**GOAL OF THE EXERCISE**
Write out all the data below exactly.

**RAW DATA**

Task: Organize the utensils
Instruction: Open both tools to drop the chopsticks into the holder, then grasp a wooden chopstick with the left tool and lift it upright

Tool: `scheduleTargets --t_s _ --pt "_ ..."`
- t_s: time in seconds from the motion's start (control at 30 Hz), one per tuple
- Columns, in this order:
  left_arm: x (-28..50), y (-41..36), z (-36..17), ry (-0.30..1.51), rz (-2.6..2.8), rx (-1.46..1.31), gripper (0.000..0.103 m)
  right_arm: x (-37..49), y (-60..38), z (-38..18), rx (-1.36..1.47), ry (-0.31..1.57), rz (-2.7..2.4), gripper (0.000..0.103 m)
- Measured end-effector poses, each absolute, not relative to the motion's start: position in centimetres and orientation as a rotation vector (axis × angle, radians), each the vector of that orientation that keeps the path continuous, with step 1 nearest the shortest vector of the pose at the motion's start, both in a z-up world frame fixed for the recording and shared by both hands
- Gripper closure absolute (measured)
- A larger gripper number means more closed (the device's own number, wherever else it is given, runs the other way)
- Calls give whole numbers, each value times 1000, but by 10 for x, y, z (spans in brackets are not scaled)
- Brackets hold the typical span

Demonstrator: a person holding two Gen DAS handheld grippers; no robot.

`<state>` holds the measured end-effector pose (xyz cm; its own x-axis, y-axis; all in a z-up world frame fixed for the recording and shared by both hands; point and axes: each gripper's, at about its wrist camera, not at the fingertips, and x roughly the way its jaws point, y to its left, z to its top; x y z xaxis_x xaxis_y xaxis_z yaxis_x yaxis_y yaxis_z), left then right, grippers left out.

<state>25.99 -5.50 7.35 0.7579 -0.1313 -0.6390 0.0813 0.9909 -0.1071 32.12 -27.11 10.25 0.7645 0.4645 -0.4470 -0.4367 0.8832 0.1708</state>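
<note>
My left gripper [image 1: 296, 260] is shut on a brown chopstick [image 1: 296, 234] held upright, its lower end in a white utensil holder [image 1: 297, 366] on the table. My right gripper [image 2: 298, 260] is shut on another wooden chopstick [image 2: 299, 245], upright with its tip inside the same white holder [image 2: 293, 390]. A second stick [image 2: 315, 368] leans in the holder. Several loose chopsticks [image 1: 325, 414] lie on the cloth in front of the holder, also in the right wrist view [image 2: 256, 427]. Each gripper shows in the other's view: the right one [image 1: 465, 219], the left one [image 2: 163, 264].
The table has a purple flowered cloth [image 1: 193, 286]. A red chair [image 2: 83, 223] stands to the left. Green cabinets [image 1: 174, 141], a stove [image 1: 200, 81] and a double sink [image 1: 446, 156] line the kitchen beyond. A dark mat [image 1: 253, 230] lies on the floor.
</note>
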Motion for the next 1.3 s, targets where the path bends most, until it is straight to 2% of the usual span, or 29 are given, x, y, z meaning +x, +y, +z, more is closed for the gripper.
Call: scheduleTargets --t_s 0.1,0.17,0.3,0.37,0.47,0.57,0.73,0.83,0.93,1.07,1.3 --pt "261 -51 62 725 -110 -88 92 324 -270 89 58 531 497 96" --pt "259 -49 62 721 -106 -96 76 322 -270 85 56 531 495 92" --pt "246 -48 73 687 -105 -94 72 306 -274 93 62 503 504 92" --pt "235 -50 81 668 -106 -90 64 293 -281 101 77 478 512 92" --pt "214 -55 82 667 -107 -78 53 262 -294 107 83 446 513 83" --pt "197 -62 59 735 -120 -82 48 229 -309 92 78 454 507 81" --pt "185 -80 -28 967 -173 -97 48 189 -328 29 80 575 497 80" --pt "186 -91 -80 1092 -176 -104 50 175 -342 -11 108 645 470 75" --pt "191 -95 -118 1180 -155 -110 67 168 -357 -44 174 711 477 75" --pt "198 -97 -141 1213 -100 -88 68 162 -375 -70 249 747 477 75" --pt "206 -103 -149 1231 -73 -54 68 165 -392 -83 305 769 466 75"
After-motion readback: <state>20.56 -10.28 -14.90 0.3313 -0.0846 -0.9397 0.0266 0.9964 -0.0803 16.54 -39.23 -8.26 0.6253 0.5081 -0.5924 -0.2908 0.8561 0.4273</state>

**PROBLEM SOLUTION**
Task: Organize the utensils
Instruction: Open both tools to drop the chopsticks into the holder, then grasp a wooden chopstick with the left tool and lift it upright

Tool: `scheduleTargets --t_s _ --pt "_ ..."`
- t_s: time in seconds from the motion's start (control at 30 Hz), one per tuple
- Columns, in this order:
  left_arm: x (-28..50), y (-41..36), z (-36..17), ry (-0.30..1.51), rz (-2.6..2.8), rx (-1.46..1.31), gripper (0.000..0.103 m)
  right_arm: x (-37..49), y (-60..38), z (-38..18), rx (-1.36..1.47), ry (-0.31..1.57), rz (-2.7..2.4), gripper (0.000..0.103 m)
- Measured end-effector poses, each absolute, not relative to the motion's start: position in centimetres and orientation as a rotation vector (axis × angle, radians), each the vector of that orientation that keeps the path continuous, with step 1 nearest the shortest vector of the pose at the motion's start, both in a z-up world frame fixed for the recording and shared by both hands
- Gripper closure absolute (measured)
- A larger gripper number means more closed (the device's own number, wherever else it is given, runs the other way)
- Calls give whole numbers, each value times 1000, but by 10 for x, y, z (spans in brackets are not scaled)
- Brackets hold the typical span

Demonstrator: a person holding two Gen DAS handheld grippers; no robot.

`<state>` holds the measured end-effector pose (xyz cm; its own x-axis, y-axis; all in a z-up world frame fixed for the recording and shared by both hands; point and axes: each gripper's, at about its wrist camera, not at the fingertips, and x roughly the way its jaws point, y to its left, z to its top; x y z xaxis_x xaxis_y xaxis_z yaxis_x yaxis_y yaxis_z), left then right, grippers left out.

<state>25.99 -5.50 7.35 0.7579 -0.1313 -0.6390 0.0813 0.9909 -0.1071 32.12 -27.11 10.25 0.7645 0.4645 -0.4470 -0.4367 0.8832 0.1708</state>
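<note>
My left gripper [image 1: 296, 260] is shut on a brown chopstick [image 1: 296, 234] held upright, its lower end in a white utensil holder [image 1: 297, 366] on the table. My right gripper [image 2: 298, 260] is shut on another wooden chopstick [image 2: 299, 245], upright with its tip inside the same white holder [image 2: 293, 390]. A second stick [image 2: 315, 368] leans in the holder. Several loose chopsticks [image 1: 325, 414] lie on the cloth in front of the holder, also in the right wrist view [image 2: 256, 427]. Each gripper shows in the other's view: the right one [image 1: 465, 219], the left one [image 2: 163, 264].
The table has a purple flowered cloth [image 1: 193, 286]. A red chair [image 2: 83, 223] stands to the left. Green cabinets [image 1: 174, 141], a stove [image 1: 200, 81] and a double sink [image 1: 446, 156] line the kitchen beyond. A dark mat [image 1: 253, 230] lies on the floor.
</note>
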Motion for the next 1.3 s, targets where the path bends most, until it is straight to 2% of the usual span, or 29 are given, x, y, z meaning +x, +y, +z, more is closed for the gripper.
Call: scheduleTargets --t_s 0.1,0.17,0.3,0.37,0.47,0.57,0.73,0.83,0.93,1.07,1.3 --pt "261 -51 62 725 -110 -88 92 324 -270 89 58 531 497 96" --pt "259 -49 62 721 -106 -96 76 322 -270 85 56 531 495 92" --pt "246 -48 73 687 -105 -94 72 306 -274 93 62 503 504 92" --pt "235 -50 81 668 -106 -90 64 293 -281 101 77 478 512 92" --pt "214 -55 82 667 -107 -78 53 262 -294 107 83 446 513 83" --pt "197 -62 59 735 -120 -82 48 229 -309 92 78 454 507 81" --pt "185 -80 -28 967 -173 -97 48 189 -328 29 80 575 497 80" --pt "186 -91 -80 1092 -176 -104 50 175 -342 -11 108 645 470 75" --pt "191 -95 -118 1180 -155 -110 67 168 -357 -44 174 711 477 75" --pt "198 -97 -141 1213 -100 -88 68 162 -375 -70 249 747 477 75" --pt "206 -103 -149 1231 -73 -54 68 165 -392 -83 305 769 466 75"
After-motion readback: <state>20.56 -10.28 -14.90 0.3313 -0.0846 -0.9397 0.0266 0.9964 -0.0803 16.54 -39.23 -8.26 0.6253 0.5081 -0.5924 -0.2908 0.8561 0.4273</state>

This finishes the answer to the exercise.